▸ What you need to do:
No pictures go into the output, which should consist only of the lines from the first line of the data through the line with "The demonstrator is", copied exactly.

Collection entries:
----------

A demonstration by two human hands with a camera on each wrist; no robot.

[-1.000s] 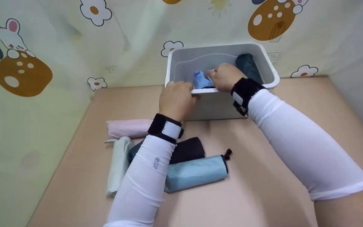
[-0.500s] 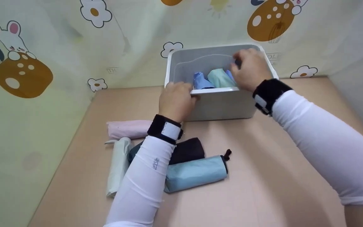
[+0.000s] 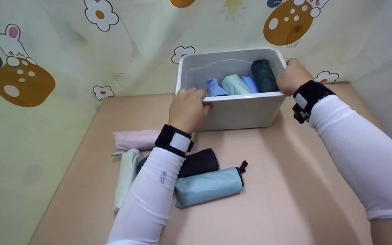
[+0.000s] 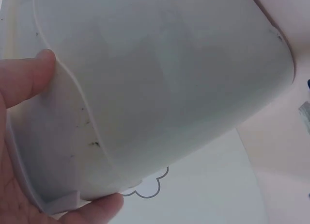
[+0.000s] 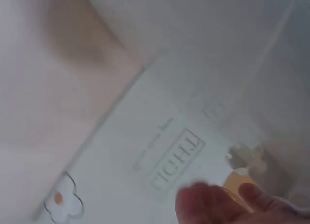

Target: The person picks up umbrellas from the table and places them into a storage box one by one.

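Note:
A grey plastic bin (image 3: 240, 114) stands against the patterned backdrop. My left hand (image 3: 188, 110) grips its front left corner; in the left wrist view the thumb (image 4: 29, 78) lies on the bin's wall. At the right rim, my right hand (image 3: 294, 77) holds the bin's edge, its fingers (image 5: 203, 202) blurred in the right wrist view. Inside lie rolled bundles like folded umbrellas: a blue one (image 3: 215, 88), a mint one (image 3: 237, 85), another blue one (image 3: 249, 83) and a dark green one (image 3: 264, 76) leaning at the right.
Below the left forearm, more rolled bundles lie on the tan table (image 3: 250, 217): pink (image 3: 136, 139), pale green (image 3: 127, 177), black (image 3: 202, 163) and light blue (image 3: 209, 187) with a dark strap. The left sleeve covers part of this group. A printed backdrop (image 3: 141, 61) rises behind.
My right hand has moved from inside the bin, past the dark green bundle, to the right rim. The mint bundle, earlier under that hand, now shows. My left hand stays on the corner.

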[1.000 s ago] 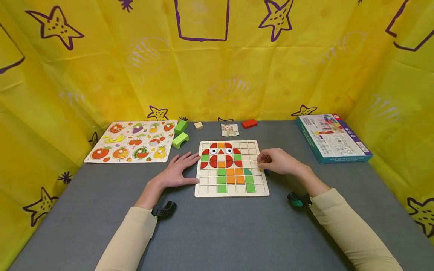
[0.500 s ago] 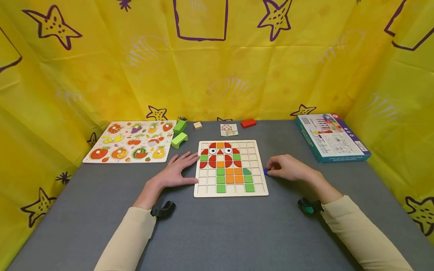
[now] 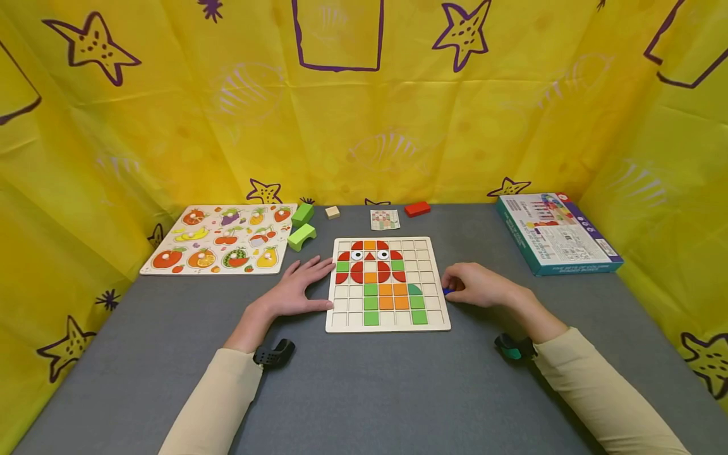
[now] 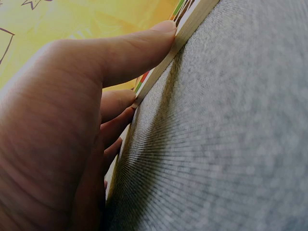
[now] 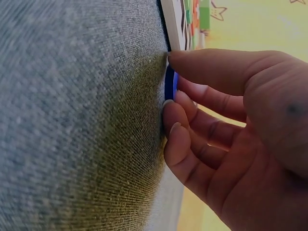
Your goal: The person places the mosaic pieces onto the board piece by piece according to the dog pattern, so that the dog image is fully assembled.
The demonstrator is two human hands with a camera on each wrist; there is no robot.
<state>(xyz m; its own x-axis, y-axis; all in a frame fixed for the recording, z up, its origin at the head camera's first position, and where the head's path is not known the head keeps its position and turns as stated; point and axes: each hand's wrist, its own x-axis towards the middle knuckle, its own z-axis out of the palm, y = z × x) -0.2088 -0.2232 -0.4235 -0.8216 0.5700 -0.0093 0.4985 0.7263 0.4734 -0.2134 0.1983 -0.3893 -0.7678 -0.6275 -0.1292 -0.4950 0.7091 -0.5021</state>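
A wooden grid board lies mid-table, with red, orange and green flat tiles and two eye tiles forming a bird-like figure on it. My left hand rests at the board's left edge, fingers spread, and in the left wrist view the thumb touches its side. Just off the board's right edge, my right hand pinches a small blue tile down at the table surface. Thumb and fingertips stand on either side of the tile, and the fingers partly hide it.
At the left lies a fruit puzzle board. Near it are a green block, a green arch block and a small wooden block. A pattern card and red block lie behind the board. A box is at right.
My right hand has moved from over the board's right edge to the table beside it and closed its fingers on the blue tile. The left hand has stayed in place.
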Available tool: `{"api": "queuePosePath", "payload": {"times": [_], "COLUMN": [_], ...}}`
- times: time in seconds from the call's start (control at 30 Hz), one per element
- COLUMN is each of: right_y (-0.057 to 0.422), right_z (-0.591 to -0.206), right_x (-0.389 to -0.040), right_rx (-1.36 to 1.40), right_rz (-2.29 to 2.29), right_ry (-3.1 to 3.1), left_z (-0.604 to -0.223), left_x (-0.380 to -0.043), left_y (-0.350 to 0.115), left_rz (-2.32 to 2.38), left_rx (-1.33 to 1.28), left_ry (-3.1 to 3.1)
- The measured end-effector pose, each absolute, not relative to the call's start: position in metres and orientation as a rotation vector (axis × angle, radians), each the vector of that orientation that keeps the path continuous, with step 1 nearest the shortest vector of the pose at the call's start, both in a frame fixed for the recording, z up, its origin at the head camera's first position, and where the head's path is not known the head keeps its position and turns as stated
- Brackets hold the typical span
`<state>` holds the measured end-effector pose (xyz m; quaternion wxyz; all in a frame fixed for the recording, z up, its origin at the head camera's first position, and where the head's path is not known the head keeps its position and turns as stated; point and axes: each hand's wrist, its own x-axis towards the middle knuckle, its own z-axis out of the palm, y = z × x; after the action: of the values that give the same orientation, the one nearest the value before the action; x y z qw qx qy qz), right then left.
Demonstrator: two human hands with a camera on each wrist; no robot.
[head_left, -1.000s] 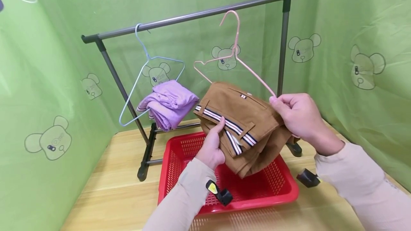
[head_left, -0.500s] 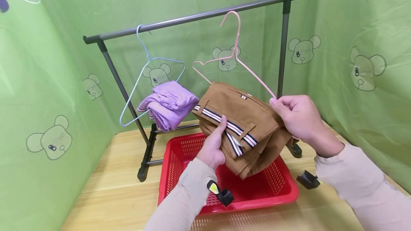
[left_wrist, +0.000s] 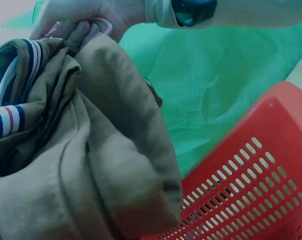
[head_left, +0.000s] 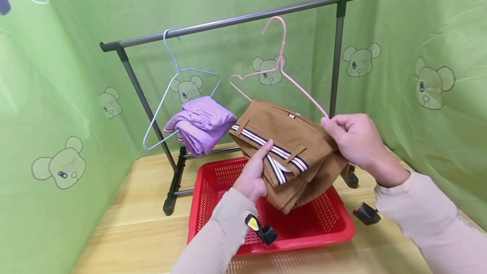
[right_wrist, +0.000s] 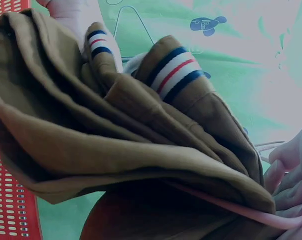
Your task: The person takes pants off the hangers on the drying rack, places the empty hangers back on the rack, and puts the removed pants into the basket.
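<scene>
Brown trousers [head_left: 289, 126] with a navy, white and red striped trim lie folded over the lower bar of a pink wire hanger [head_left: 282, 60]. My left hand [head_left: 251, 179] grips the folded cloth from the near left, thumb on top along the trim and the other fingers hidden beneath. At the hanger's right corner, my right hand [head_left: 357, 143] pinches the wire beside the cloth. The right wrist view shows the hanger bar [right_wrist: 245, 212] running under a fold into the right hand. The hanger's hook overlaps the space just below the rack's rail [head_left: 228, 21] in the head view.
A light blue hanger [head_left: 177, 69] hangs on the rail at left, bearing a folded lilac garment [head_left: 207, 121]. Beneath the trousers, a red perforated basket [head_left: 304, 240] stands on the wooden table [head_left: 125, 223]. Green patterned curtains [head_left: 418, 147] enclose the sides and back.
Very little differs: the pink hanger and brown trousers sit slightly lower in the head view, and both hands keep their holds.
</scene>
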<state>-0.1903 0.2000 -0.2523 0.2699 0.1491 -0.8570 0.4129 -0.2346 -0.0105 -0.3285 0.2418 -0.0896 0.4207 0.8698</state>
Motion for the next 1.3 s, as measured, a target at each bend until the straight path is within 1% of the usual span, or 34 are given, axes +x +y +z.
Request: {"api": "queuePosePath", "payload": {"times": [0.37,0.57,0.8,1.0,1.3], "right_y": [0.201,0.198,0.199,0.203,0.205], "right_z": [-0.257,-0.261,-0.255,-0.256,-0.261], "right_x": [-0.193,-0.189,-0.191,-0.194,-0.198], "right_rx": [0.401,0.4,0.412,0.395,0.385], "right_rz": [1.13,1.121,1.102,1.074,1.071], "right_ry": [-2.315,-2.334,-2.285,-2.311,-2.326], "left_z": [-0.33,-0.338,-0.333,-0.329,-0.328], "left_x": [-0.236,-0.231,-0.235,-0.235,-0.234], "left_y": [-0.013,-0.017,-0.014,-0.011,-0.008], "left_rz": [2.436,2.446,2.5,2.506,2.523], "left_rx": [-0.099,-0.102,0.005,-0.032,-0.02], "left_ry": [1.037,0.97,0.866,0.879,0.923]}}
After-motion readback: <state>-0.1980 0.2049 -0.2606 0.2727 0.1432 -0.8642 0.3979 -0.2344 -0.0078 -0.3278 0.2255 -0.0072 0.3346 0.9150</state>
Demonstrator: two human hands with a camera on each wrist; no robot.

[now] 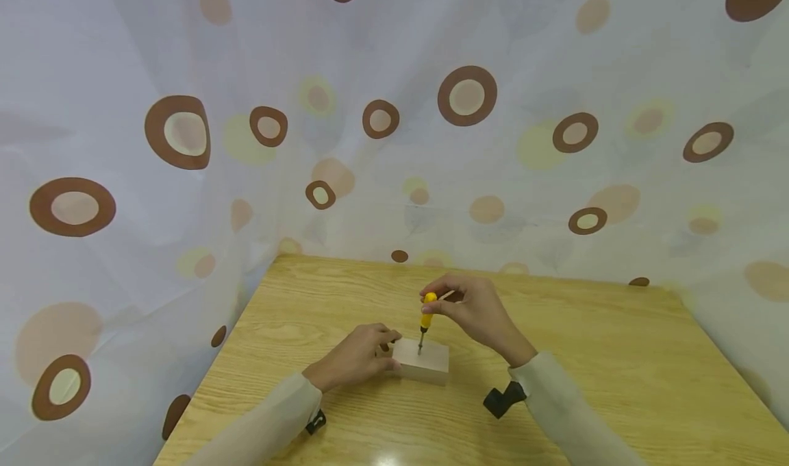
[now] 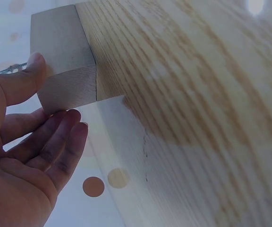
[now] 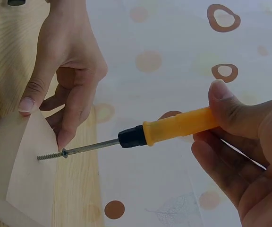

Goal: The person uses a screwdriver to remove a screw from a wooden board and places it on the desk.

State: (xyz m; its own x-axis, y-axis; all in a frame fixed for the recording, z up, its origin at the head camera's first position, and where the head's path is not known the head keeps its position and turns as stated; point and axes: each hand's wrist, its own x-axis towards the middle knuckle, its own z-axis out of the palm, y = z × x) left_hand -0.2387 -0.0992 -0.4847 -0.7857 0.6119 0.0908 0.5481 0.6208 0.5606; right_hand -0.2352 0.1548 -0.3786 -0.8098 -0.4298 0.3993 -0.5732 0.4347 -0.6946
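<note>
On the table [image 1: 370, 425] sits the block [image 1: 434, 356], between my hands, with the screw [image 3: 51, 156] standing on its top and most of its thread showing. My left hand [image 1: 357, 356] pinches one end of the block. My right hand [image 1: 473, 308] holds the driver [image 1: 427, 319] between thumb and fingers, its tip at the top of the screw. To do this well, I think I should keep the driver and screw in one line, push softly, and turn slowly. If I lean it, the tip could slip.
</note>
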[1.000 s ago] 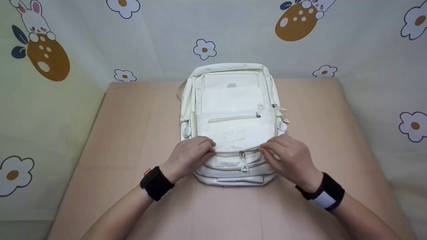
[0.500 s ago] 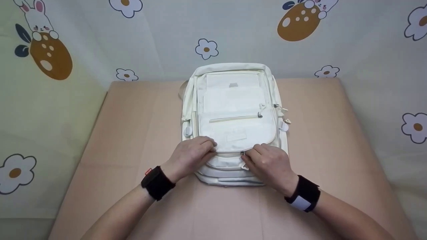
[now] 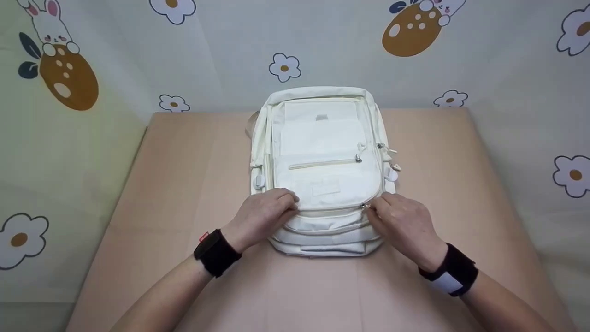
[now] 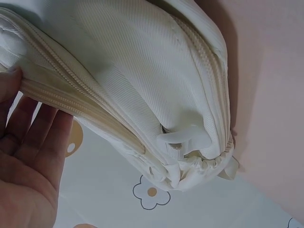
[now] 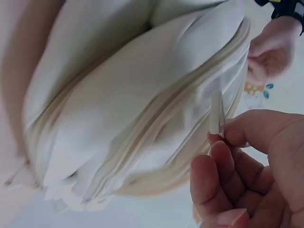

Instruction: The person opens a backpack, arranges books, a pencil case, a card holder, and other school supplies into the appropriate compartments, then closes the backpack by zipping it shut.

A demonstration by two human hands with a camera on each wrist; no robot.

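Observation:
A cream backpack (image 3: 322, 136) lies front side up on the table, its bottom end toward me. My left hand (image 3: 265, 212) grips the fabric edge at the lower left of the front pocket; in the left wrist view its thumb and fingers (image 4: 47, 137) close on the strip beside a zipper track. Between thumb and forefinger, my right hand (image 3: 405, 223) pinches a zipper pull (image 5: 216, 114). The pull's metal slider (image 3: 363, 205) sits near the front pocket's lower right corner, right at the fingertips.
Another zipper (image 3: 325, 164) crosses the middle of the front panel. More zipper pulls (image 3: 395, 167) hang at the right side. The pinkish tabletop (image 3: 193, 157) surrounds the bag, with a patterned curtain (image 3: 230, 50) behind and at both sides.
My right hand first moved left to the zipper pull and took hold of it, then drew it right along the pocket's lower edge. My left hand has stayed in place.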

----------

▸ Task response:
A demonstration by two human hands with a camera on each wrist; no robot.

[-1.000s] 
[-0.500s] 
[+0.000s] 
[+0.000s] 
[+0.000s] 

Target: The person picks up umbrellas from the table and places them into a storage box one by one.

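Note:
A grey plastic bin (image 3: 240, 114) stands against the patterned backdrop. My left hand (image 3: 188, 110) grips its front left corner; in the left wrist view the thumb (image 4: 29, 78) lies on the bin's wall. At the right rim, my right hand (image 3: 294, 77) holds the bin's edge, its fingers (image 5: 203, 202) blurred in the right wrist view. Inside lie rolled bundles like folded umbrellas: a blue one (image 3: 215, 88), a mint one (image 3: 237, 85), another blue one (image 3: 249, 83) and a dark green one (image 3: 264, 76) leaning at the right.
Below the left forearm, more rolled bundles lie on the tan table (image 3: 250, 217): pink (image 3: 136, 139), pale green (image 3: 127, 177), black (image 3: 202, 163) and light blue (image 3: 209, 187) with a dark strap. The left sleeve covers part of this group. A printed backdrop (image 3: 141, 61) rises behind.
My right hand has moved from inside the bin, past the dark green bundle, to the right rim. The mint bundle, earlier under that hand, now shows. My left hand stays on the corner.
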
[1.000 s ago] 
[0.500 s ago] 
[now] 
[now] 
[now] 
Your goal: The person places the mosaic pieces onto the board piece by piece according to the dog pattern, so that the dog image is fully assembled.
The demonstrator is two human hands with a camera on each wrist; there is no robot.

What this exercise asked for has been supplied.